■ **WHAT IS EXPECTED**:
Print the data once more, exactly as supplied.

===== DATA SEGMENT =====

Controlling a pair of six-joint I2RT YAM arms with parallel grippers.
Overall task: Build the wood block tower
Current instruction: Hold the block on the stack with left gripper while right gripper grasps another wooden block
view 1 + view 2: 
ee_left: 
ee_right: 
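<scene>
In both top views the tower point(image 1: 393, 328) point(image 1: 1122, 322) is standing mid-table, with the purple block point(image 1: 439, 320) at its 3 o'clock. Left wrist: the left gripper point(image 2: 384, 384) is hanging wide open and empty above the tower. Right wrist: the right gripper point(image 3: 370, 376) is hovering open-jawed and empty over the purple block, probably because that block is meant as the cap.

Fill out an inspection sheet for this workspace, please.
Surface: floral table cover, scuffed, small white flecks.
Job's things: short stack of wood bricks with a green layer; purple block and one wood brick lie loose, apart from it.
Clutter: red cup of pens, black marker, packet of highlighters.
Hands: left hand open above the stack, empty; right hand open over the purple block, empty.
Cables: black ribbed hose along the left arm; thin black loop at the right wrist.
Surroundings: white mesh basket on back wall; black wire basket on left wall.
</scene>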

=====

■ **EXERCISE SOLUTION**:
Controlling a pair of six-joint I2RT YAM arms with parallel grippers.
Overall task: Build the wood block tower
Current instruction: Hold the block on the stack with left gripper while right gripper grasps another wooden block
view 1 + view 2: 
ee_left: 
ee_right: 
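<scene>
In both top views the tower point(image 1: 393, 328) point(image 1: 1122, 322) is standing mid-table, with the purple block point(image 1: 439, 320) at its 3 o'clock. Left wrist: the left gripper point(image 2: 384, 384) is hanging wide open and empty above the tower. Right wrist: the right gripper point(image 3: 370, 376) is hovering open-jawed and empty over the purple block, probably because that block is meant as the cap.

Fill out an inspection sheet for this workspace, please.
Surface: floral table cover, scuffed, small white flecks.
Job's things: short stack of wood bricks with a green layer; purple block and one wood brick lie loose, apart from it.
Clutter: red cup of pens, black marker, packet of highlighters.
Hands: left hand open above the stack, empty; right hand open over the purple block, empty.
Cables: black ribbed hose along the left arm; thin black loop at the right wrist.
Surroundings: white mesh basket on back wall; black wire basket on left wall.
</scene>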

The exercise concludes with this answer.